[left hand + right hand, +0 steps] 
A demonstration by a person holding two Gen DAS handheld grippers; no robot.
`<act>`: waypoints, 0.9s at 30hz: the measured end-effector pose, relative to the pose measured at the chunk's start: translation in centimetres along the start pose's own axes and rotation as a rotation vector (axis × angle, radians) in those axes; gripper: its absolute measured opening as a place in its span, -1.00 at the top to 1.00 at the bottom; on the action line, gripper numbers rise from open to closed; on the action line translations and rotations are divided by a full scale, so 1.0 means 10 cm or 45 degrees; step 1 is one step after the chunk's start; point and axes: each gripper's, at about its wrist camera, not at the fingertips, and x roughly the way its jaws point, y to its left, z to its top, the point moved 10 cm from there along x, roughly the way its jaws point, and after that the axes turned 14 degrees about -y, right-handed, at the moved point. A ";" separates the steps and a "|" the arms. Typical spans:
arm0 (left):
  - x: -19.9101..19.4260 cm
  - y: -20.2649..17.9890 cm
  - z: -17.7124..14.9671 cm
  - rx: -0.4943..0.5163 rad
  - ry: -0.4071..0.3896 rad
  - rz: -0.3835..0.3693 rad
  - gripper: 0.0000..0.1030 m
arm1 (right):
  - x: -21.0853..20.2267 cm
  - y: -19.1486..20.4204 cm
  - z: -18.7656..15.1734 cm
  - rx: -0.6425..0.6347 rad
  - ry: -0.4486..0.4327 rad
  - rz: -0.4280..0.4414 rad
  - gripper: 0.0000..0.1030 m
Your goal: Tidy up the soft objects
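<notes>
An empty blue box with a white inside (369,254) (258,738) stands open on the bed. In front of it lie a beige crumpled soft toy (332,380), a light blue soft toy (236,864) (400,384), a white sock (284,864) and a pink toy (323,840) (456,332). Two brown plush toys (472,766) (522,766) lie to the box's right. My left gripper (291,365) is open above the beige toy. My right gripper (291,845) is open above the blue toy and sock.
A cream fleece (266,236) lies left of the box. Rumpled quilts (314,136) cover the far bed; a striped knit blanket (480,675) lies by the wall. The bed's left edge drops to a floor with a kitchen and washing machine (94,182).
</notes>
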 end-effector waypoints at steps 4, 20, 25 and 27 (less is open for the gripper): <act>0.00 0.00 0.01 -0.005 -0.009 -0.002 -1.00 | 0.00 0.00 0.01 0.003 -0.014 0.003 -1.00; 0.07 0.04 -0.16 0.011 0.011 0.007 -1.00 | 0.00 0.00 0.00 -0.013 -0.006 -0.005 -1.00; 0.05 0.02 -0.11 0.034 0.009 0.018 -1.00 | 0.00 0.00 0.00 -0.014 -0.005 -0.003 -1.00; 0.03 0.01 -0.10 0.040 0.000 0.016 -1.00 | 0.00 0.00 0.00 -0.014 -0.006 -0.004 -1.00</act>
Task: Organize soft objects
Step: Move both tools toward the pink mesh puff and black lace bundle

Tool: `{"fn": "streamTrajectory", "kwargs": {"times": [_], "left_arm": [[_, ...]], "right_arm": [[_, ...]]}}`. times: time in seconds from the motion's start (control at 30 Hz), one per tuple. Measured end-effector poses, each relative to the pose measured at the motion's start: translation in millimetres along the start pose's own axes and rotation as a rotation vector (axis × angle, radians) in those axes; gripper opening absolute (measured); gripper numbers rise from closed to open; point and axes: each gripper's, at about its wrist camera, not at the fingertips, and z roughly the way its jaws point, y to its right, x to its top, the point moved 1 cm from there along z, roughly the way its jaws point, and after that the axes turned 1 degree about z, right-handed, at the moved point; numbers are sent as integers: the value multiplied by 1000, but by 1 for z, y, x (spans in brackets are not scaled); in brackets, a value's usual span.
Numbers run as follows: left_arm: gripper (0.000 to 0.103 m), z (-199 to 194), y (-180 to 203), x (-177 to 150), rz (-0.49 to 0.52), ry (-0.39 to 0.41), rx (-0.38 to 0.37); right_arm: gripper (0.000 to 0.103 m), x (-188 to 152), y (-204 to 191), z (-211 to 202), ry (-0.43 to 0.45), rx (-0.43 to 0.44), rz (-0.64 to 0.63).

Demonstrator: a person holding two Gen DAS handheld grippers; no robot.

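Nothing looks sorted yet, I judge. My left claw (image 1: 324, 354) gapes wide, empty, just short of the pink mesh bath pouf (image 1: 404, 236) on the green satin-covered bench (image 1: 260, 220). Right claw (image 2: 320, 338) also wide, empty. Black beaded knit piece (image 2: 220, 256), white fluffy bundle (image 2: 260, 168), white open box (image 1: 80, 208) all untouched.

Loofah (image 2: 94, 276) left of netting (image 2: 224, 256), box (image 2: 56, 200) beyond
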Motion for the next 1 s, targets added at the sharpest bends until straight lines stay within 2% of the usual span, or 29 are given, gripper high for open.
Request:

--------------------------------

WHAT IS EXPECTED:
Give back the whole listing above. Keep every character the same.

ANSWER SPACE:
[left hand + right hand, +0 steps] 
A demonstration by a person holding two Gen DAS handheld grippers; no robot.
`<act>`: waypoints, 0.9s at 30hz: the measured end-effector pose, relative to the pose measured at the chunk's start: translation in centimetres along the start pose's own axes and rotation as a rotation vector (axis × angle, radians) in those axes; gripper: its absolute measured opening as a place in its span, -1.00 at the top to 1.00 at the bottom; on the action line, gripper numbers rise from open to closed; on the action line translations and rotations are divided by a full scale, so 1.0 means 10 cm or 45 degrees; step 1 is one step after the chunk's start; point and axes: each gripper's, at about its wrist camera, not at the fingertips, and x roughly the way its jaws point, y to its left, z to its top, the point moved 10 cm from there along x, roughly the way its jaws point, and after that the axes turned 14 degrees about -y, right-handed, at the moved point. A ";" separates the steps and a "|" the arms. Typical spans:
arm0 (left):
  - x: -19.9101..19.4260 cm
  - y: -20.2649..17.9890 cm
  - z: -17.7124..14.9671 cm
  - rx: -0.4943..0.5163 rad
  - ry: -0.4071..0.3896 rad
  - rz: -0.3835..0.3693 rad
  - gripper: 0.0000..0.1030 m
arm1 (right):
  - x: -21.0853..20.2267 cm
  - y: -19.1486..20.4204 cm
  - z: -18.7656..15.1734 cm
  - rx: -0.6425..0.6347 rad
  - ry: -0.4486..0.4327 rad
  - rz: -0.4280..0.4414 rad
  - gripper: 0.0000..0.1030 m
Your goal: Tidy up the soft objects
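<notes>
An empty blue box with a white inside (369,254) (258,738) stands open on the bed. In front of it lie a beige crumpled soft toy (332,380), a light blue soft toy (236,864) (400,384), a white sock (284,864) and a pink toy (323,840) (456,332). Two brown plush toys (472,766) (522,766) lie to the box's right. My left gripper (291,365) is open above the beige toy. My right gripper (291,845) is open above the blue toy and sock.
A cream fleece (266,236) lies left of the box. Rumpled quilts (314,136) cover the far bed; a striped knit blanket (480,675) lies by the wall. The bed's left edge drops to a floor with a kitchen and washing machine (94,182).
</notes>
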 end-effector waypoints at steps 4, 20, 25 and 27 (less is open for the gripper): <act>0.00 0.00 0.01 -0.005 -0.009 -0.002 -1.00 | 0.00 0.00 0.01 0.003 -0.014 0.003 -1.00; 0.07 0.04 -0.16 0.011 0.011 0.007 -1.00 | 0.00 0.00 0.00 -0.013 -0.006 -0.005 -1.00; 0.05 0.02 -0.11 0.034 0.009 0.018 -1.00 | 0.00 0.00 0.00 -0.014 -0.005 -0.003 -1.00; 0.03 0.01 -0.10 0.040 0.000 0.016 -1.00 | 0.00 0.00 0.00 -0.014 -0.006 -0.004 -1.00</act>
Task: Organize soft objects
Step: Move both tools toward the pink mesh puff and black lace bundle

Tool: `{"fn": "streamTrajectory", "kwargs": {"times": [_], "left_arm": [[_, ...]], "right_arm": [[_, ...]]}}`. times: time in seconds from the motion's start (control at 30 Hz), one per tuple. Measured end-effector poses, each relative to the pose measured at the motion's start: translation in millimetres along the start pose's own axes and rotation as a rotation vector (axis × angle, radians) in those axes; gripper opening absolute (measured); gripper numbers rise from closed to open; point and axes: each gripper's, at about its wrist camera, not at the fingertips, and z roughly the way its jaws point, y to its right, x to its top, the point moved 1 cm from there along z, roughly the way its jaws point, and after that the axes turned 1 degree about z, right-handed, at the moved point; numbers are sent as integers: the value multiplied by 1000, but by 1 for z, y, x (spans in brackets are not scaled); in brackets, a value's usual span.
Numbers run as follows: left_arm: gripper (0.000 to 0.103 m), z (-199 to 194), y (-180 to 203), x (-177 to 150), rz (-0.49 to 0.52), ry (-0.39 to 0.41), rx (-0.38 to 0.37); right_arm: gripper (0.000 to 0.103 m), x (-188 to 152), y (-204 to 191), z (-211 to 202), ry (-0.43 to 0.45), rx (-0.43 to 0.44), rz (-0.64 to 0.63).

Demonstrator: a person holding two Gen DAS handheld grippers; no robot.

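Nothing looks sorted yet, I judge. My left claw (image 1: 324, 354) gapes wide, empty, just short of the pink mesh bath pouf (image 1: 404, 236) on the green satin-covered bench (image 1: 260, 220). Right claw (image 2: 320, 338) also wide, empty. Black beaded knit piece (image 2: 220, 256), white fluffy bundle (image 2: 260, 168), white open box (image 1: 80, 208) all untouched.

Loofah (image 2: 94, 276) left of netting (image 2: 224, 256), box (image 2: 56, 200) beyond
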Motion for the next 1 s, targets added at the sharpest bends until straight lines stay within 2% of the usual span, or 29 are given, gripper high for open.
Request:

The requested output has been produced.